Author Olga Grushin, a Russian living in the United States, has written an adept, complex political and human story set in an ill-disguised Soviet Union.
The year is undefined, because one year is no different from another. Even the elements conspire against her characters, who subject themselves to the cold, rain and heat for the promise of something better.
Yet Grushin's lyrical style injects life into broken elevators and bleak, identical housing units, juxtaposing how the lofty goals of the Russian Revolution were seized by the aparatchki and turned against those who were supposed to benefit from it.
People were in the habit of forming queues in Soviet society, sometimes only on the basis of a rumour that a new commodity or food might be sold. Grushin drew the idea for her story from a line that grew for a whole year before a concert given by Russian émigré Igor Stravinsky in 1962, one that developed its own social system and form of governance.
The whispers of a concert by a composer who left the country before "The Great Change" spark memories of a happier past. Anna had hopes of being a dancer, but now she has "stolid legs," her face is "widened by age," and she looks frumpy in her sagging beige cardigan and brown woollen hose.

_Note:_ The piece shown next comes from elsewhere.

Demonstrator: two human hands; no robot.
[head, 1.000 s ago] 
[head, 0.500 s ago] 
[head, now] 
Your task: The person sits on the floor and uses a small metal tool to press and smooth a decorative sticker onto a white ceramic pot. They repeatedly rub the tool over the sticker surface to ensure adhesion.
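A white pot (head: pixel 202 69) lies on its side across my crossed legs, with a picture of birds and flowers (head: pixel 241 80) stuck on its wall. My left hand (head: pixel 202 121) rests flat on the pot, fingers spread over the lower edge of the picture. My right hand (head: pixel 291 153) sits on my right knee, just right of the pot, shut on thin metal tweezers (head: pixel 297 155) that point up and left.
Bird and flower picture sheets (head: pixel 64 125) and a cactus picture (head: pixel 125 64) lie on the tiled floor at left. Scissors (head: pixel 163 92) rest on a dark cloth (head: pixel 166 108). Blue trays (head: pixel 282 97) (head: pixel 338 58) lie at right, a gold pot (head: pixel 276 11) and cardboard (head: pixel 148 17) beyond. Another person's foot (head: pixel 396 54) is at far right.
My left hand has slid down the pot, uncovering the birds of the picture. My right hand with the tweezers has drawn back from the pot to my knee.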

Her husband Sergei is a tuba-player whose love of music has been crushed by the state. Anna's mother speaks for the first time in decades upon learning of the proposed concert.
That sets in motion an obsession to get the one precious ticket they are allowed. The time and effort required to keep their place in line helps Anna and Sergei each escape the boredom of their lives and their marriage -- Anna looks at "the lump of her slumbering husband," he passes her on the street without recognizing her.
Both studiously avoid dealing with their son, symbolically colour-blind and the abysmal sum of their crushed dreams.
The concert represents escape, freedom, albeit for a few hours. Everyone in line has his or her own reason for wanting to attend.
At first, they feel each other out to see who might be a government plant, but "united by fear and hope and trust under black, pregnant skies" relationships develop among people who would otherwise never cross paths.
Grushin reveals their stories whenever they step away; in line they are obedient citizens. The collision of events unleashes qualities in Anna and Sergei that neither knew they had, threatening their future and at the same time offering a kind of liberation.
In her 2006 debut novel, The Dream Life of Sukhanov, Grushin explored the psyche of a surrealist artist who becomes a party hack but who then can't regain his creativity when Gorbachev declares glasnost.
She writes about a world gone askew, with tones reminiscent of Jose Saramago's Blindness and Orham Pamuk's Snow. In The Line people struggle to live even the most ordinary existence in a society that only has the veneer of stability.
In reality, it is constantly uncertain and dangerous, to the point that within the tiniest apartment each individual has secrets from the other and feels isolated.
But they never give up hope, and in their struggle to find some level of personal accomplishment, they realize that the answer is not found at the end of a queue, and that happiness can be more than a distant memory. In this sophisticated literary read, the answer is simple.
Harriet Zaidman is a teacher-librarian in Winnipeg.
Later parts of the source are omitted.